With regards to intensity, several models slightly outperformed the NHC forecast. The Florida State Superensemble did so for the 24-72 hour periods, but its performance dropped off at the later time steps. ICON, which is a simple average of a few models, was the best performer overall, which has tended to be the case, so long as one or more of its components does not perform exceptionally poorly, thereby dragging down the average.
This was the first season in which the NHC publicly released Tropical Weather Outlooks giving a percentage probability of a given disturbance becoming a tropical cyclone within the next 48 hours. During the 2007-2009 seasons, the NHC kept their forecasts in house, while publicly offering a categorical probability (low, medium, high) in the 2008 & 2009 seasons. The 2007-2009 forecasts worked well on average, with the chart of % storms formed against % probability forecast looked like it should (0% at 0% and rising evenly to 100% aat 100%. In 2010, however, things weren’t quite as smooth. While the chart looks right at the high (>70%) and low (<40%) ends, things went a bit awry in between. In general, the genesis rate of disturbances given 40-70% chance of developing, were the reverse of what they should have been as only 29% of disturbances with a 70% chance formed and 59% of 40% chance disturbances formed. Repeats of this performance would strongly suggest the NHC should revert back to categorical probabilities in the Tropical Weather Outlook.
“The diagrams also show the refinement distribution, which indicates how often the forecasts deviated from (a perceived) climatology. Sharp peaks at climatology indicate low forecaster confidence, while maxima at the extremes indicate high confidence; the refinement distributions shown here suggest an intermediate level of forecaster confidence.”

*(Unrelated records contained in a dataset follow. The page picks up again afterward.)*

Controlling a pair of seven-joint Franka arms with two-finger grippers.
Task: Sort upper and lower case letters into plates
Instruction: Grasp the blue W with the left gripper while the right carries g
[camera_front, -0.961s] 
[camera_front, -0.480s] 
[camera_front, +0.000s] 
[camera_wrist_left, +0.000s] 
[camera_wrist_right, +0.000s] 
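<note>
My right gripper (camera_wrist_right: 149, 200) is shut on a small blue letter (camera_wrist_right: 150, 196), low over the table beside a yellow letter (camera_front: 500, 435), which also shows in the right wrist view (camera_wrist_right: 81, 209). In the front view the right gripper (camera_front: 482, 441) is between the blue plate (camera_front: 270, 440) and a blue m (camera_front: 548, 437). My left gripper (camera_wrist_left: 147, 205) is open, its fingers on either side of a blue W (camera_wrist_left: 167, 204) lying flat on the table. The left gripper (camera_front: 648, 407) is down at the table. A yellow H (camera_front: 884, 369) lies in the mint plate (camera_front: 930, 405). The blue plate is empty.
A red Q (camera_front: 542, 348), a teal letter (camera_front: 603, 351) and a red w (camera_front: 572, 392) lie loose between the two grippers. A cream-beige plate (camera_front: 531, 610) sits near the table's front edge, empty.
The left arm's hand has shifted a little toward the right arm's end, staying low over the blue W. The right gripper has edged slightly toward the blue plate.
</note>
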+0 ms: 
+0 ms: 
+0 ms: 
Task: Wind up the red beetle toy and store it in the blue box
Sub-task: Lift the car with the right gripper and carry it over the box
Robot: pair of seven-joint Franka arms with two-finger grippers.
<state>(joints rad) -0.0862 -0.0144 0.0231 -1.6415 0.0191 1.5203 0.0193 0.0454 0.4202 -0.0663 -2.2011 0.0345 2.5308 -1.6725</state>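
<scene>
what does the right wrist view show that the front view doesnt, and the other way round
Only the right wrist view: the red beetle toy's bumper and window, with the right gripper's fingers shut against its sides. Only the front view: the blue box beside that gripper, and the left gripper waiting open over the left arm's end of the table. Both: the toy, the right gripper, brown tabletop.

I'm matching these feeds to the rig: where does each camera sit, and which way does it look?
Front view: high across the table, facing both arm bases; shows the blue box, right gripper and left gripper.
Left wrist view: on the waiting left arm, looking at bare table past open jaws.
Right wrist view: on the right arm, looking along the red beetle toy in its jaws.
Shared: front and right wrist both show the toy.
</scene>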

Forecast Skill explained in a sports analogy
Let us say you wanted to measure the accuracy of your picks in the NCAA tournament and be able to compare them on a year-to-year basis. Your total number of picks correct would be an absolute measure, as is the average track error. However, as some years have more upsets than others, some years are easier to pick than others, in theory. To account for this, you could compare your performance against a simple “model”, for instance, how many picks would have been correct had you simply picked the higher seed/favored team. That “pick the favorite” model would be akin to CLIPER and your performance against that baseline would be your skill. You would feel more proud of yourself getting 50 picks correct in a tournament with lots of upsets than in one in which the favorite one nearly every time. Similarly, the NHC, given identical track errors in two seasons, they would be more proud of the season where the storms were less conformant to pass history.